__Your instructions__:
Return the listing in full, word for word.

__Data__:
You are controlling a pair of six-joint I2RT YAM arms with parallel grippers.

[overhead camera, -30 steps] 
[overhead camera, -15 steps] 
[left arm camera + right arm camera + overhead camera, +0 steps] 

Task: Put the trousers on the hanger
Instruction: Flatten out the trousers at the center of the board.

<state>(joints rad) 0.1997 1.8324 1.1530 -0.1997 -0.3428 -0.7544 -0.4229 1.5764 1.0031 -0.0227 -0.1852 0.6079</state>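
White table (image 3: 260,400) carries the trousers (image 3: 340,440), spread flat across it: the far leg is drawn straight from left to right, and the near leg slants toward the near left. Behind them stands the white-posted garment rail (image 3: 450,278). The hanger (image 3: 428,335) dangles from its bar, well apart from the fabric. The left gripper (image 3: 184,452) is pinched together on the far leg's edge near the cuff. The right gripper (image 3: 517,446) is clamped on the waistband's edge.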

__Result of this task__:
You are controlling a pair of six-joint I2RT YAM arms with parallel grippers.

[overhead camera, -30 steps] 
[overhead camera, -15 steps] 
[left arm camera + right arm camera + overhead camera, +0 steps] 

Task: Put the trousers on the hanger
Instruction: Flatten out the trousers at the center of the board.

<state>(joints rad) 0.1997 1.8324 1.1530 -0.1997 -0.3428 -0.7544 -0.4229 1.5764 1.0031 -0.0227 -0.1852 0.6079</state>
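White table (image 3: 260,400) carries the trousers (image 3: 340,440), spread flat across it: the far leg is drawn straight from left to right, and the near leg slants toward the near left. Behind them stands the white-posted garment rail (image 3: 450,278). The hanger (image 3: 428,335) dangles from its bar, well apart from the fabric. The left gripper (image 3: 184,452) is pinched together on the far leg's edge near the cuff. The right gripper (image 3: 517,446) is clamped on the waistband's edge.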

No additional answer is expected.